An Update on My Writing Projects

Every summer since I initiated my first blog in July 2011, I have provided an update on my writing projects. Thus, here is my latest “report card” on my five writing projects as of this date.

1. Libertines: Sex Scandals in American History

In June 2022, Rowman & Littlefield published my latest book, Libertines: Sex Scandals in American History, which discusses these scandals:

Chapter 1: Alexander Hamilton and Maria Reynolds

Chapter 2: Thomas Jefferson and Sally Hemings

Chapter 3: The Andrew Jackson Scandals (Rachel Jackson and Peggy Eaton)

Chapter 4: Daniel Sickles and Philip Barton Key II

Chapter 5: Reverend Henry Ward Beecher and Elizabeth Tilton

Chapter 6: Grover Cleveland’s Illegitimate Son

Chapter 7: Warren G. Harding, Carrie Phillips, and Nan Britton

Chapter 8: Wilbur Mills and Fanne Foxe

Chapter 9: Gary Hart and Donna Rice

Chapter 10: Bob Packwood

Chapter 11: Bill Clinton and Monica Lewinsky

Chapter 12: Gary Condit and Chandra Levy

Chapter 13: Anthony Weiner

Chapter 14: Donald Trump’s sex scandals

The book can be ordered from these outlets:

2. Scoundrels: Political Scandals in American History

Rowman & Littlefield has another volume of mine on scandals in the works. Tentatively titled Scoundrels: Political Scandals in American History, the book covers these episodes:

Chapter 1: The Yazoo Land Fraud

Chapter 2: The Aaron Burr Conspiracy

Chapter 3: The Caning of Charles Sumner

Chapter 4: Scandals of the 1870s (Salary Grab/Whiskey Ring/Credit Mobilier)

Chapter 5: Teapot Dome

Chapter 6: William “Wild Bill” Langer

Chapter 7: Spiro Agnew

Chapter 8: Watergate

Chapter 9: Abscam

Chapter 10: The Savings & Loan Crisis

Chapter 11: Iran-Contra

Chapter 12: Jack Abramoff

Chapter 13: 2016 Russian Election Interference

The publication timeline is unclear, but I estimate that it will appear sometime in the first half of 2023. The manuscript has been written, but proofreading, typesetting, and indexing needs to be completed.
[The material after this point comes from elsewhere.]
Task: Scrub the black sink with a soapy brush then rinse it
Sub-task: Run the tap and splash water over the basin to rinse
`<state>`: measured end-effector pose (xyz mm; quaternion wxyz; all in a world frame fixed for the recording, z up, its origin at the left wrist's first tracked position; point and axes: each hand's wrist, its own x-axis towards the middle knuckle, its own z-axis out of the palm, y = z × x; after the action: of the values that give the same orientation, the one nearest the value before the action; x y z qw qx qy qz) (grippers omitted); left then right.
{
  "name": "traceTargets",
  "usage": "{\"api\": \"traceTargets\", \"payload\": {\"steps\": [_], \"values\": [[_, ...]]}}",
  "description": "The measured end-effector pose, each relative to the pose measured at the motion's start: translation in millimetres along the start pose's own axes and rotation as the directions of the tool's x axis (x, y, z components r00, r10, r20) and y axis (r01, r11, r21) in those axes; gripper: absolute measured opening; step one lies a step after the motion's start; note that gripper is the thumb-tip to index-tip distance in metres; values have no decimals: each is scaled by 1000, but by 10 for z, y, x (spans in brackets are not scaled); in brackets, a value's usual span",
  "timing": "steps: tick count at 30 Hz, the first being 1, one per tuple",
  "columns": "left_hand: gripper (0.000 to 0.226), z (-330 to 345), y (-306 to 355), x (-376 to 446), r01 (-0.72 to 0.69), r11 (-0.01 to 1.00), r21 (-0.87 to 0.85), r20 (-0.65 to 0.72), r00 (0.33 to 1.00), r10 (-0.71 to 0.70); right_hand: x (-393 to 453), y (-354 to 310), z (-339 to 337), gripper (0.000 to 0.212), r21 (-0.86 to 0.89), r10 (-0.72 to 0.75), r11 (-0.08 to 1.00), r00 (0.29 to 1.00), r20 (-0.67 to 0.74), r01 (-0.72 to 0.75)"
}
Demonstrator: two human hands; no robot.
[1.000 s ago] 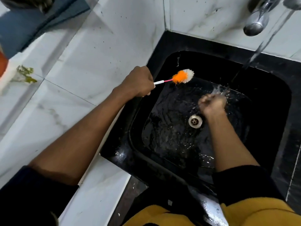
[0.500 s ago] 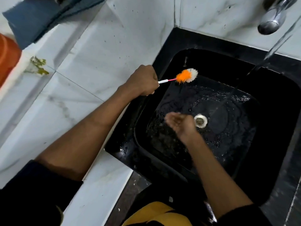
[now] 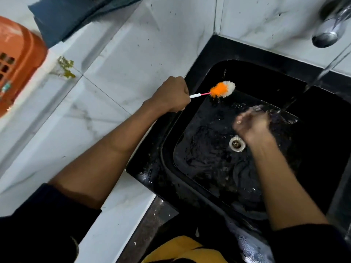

3. “A Finer Spirit of Hope and Achievement”: 28 Exemplary American Public Servants

In August 2021, I signed a book contract with Routledge Press to produce a book titled “A Finer Spirit of Hope and Achievement”: 28 Exemplary American Public Servants. The book covers effective public servants (defined as unelected officials who conduct public business working inside a government agency at any level) who understand the rules and regulations in their organizations, but they also are not afraid to find creative means of achieving their goals. Sometimes they work through organizational norms and customs, while at other times they bend the rules and seek a broader domain for the agency. Some effective servants have been charismatic individuals who relied on an outsized personality while others have been self-effacing introverts who labored quietly behind the scenes to achieve their goals. Their one commonality is a strong belief in government service and a willingness to employ effective methods for accomplishing their objectives.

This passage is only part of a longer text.